Indicative assessment

Task % of module mark
Essay/coursework 100

Special assessment rules

None

Indicative reassessment

Task % of module mark
Essay/coursework 100

Module feedback

Feedback will be given in accordance with the University Policy on feedback in the Guide to Assessment as well as in line with the School policy.

Indicative reading

  • Elder, G., Kirkpatrick Johnson, M. and Crosnoe, R (2003) ‘The Emergence and Development of Life Course Theory’, in Mortimer, J and Shanahan, M (eds.), Handbook of the Life Course. New York: Plenum.

  • Laub, J and Sampson, R. (2006) Shared Beginnings, Divergent Lives. Delinquent Boys to Age 70. Harvard University Press.

  • Benson, M (2013) Crime and the Life Course. London: Routledge

  • Maruna, S (2001) Making Good: How ex-convicts reform and rebuild their lives. Washington, DC: American Psychological Association

  • Farrington, D and Coid, J (eds) (2003) Early Prevention of Adult Antisocial Behaviour. Cambridge: CUP.
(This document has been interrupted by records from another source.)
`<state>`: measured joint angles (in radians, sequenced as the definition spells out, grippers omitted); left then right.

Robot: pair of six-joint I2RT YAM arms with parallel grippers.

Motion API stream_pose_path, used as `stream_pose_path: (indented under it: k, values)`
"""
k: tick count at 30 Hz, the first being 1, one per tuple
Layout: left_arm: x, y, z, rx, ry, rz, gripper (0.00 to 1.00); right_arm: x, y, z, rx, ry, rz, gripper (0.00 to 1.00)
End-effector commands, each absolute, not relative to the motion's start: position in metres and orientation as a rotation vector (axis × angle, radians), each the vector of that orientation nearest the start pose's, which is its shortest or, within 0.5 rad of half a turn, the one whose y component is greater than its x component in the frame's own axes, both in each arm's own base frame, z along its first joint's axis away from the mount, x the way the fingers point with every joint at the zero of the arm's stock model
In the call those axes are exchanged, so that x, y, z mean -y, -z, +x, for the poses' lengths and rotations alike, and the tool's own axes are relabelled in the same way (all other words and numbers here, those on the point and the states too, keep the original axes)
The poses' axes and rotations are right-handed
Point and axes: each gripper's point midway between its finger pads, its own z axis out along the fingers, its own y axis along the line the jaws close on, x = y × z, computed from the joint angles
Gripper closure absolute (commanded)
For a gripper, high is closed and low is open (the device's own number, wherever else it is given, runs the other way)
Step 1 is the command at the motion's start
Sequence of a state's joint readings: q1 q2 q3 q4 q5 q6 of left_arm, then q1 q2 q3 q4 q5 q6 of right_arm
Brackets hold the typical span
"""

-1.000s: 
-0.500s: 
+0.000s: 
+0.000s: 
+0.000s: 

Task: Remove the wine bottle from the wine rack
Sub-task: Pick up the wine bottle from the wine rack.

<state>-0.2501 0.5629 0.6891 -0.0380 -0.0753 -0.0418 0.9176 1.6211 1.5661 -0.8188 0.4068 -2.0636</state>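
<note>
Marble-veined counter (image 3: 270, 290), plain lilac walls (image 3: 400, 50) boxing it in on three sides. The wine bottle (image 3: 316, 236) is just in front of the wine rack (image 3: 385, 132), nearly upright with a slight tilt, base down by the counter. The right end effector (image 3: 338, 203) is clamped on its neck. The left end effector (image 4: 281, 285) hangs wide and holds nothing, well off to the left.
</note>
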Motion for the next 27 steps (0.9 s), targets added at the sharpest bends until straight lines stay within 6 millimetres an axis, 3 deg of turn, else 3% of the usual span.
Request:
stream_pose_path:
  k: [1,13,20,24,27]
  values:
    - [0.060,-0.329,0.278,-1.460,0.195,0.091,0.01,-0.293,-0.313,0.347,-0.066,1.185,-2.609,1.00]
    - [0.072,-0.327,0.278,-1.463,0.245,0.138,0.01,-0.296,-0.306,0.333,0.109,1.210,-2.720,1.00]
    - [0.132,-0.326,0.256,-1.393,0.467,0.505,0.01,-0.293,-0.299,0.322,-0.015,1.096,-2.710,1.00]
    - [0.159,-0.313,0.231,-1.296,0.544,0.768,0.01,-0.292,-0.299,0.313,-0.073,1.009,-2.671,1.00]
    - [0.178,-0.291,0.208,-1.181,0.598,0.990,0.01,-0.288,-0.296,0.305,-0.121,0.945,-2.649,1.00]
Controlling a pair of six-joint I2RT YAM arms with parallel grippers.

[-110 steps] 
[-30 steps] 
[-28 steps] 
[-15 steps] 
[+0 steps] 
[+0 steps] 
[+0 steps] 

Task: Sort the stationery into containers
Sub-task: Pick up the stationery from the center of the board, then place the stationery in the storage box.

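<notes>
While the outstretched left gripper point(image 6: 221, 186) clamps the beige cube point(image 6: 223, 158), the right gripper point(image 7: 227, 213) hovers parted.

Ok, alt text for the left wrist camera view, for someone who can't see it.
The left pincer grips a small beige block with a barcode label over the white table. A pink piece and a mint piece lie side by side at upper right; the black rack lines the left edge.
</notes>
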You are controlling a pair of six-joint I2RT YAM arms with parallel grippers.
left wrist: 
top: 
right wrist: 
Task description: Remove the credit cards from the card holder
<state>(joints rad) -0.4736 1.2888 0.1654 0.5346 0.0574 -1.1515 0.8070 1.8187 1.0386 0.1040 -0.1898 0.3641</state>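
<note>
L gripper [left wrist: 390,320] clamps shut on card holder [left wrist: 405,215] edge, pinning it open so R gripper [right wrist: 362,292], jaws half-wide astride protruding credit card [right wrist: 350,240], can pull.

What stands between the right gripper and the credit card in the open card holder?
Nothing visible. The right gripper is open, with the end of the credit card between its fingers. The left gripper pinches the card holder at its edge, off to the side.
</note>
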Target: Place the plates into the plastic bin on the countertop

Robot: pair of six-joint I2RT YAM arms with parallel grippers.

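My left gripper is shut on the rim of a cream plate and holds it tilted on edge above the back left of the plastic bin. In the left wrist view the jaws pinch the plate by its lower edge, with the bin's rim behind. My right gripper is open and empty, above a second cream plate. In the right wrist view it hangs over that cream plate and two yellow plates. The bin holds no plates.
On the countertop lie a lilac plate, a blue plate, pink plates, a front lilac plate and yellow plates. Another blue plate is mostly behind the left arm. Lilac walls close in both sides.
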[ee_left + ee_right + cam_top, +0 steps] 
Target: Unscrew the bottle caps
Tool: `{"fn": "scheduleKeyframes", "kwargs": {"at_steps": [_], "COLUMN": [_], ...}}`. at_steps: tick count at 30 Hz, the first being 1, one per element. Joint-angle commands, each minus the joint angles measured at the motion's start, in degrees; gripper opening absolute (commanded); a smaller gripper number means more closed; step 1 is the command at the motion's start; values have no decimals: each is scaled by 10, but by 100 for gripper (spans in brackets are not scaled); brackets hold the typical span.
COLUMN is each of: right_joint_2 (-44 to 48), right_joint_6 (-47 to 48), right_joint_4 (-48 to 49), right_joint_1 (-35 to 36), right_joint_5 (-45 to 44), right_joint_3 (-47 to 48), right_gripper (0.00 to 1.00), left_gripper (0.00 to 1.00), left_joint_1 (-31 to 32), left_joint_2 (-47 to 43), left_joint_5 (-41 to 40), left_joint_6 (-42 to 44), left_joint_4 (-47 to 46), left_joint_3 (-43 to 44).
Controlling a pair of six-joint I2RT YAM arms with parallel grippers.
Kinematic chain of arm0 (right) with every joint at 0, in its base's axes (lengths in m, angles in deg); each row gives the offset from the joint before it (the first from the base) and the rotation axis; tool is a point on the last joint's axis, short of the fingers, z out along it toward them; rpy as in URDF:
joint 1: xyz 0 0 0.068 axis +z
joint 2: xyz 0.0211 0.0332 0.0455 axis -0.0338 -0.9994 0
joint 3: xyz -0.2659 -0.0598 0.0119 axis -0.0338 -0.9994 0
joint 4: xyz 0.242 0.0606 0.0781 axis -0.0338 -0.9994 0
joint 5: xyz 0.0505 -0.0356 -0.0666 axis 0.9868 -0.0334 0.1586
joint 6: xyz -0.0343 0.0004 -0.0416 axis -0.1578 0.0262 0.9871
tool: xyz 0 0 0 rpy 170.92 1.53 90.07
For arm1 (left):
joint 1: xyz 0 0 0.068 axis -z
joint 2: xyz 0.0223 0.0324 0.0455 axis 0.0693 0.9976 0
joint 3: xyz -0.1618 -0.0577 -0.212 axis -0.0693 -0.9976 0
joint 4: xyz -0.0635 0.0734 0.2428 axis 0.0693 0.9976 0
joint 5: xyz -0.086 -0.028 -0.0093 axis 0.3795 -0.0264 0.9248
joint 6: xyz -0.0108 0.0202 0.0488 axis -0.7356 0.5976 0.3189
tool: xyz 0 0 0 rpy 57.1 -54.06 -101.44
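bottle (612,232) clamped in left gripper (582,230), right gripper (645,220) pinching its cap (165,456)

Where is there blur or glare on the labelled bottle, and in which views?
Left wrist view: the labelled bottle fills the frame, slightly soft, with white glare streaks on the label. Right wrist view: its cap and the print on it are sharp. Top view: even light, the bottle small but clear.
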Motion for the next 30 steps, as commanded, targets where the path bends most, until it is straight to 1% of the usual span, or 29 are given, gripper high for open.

  • Roberts, B. (2002) Biographical Research. Berkshire: Open University Press.



The information on this page is indicative of the module that is currently on offer. The University constantly explores ways to enhance and improve its degree programmes and therefore reserves the right to make variations to the content and method of delivery of modules, and to discontinue modules, if such action is reasonably considered to be necessary. In some instances it may be appropriate for the University to notify and consult with affected students about module changes in accordance with the University's policy on the Approval of Modifications to Existing Taught Programmes of Study.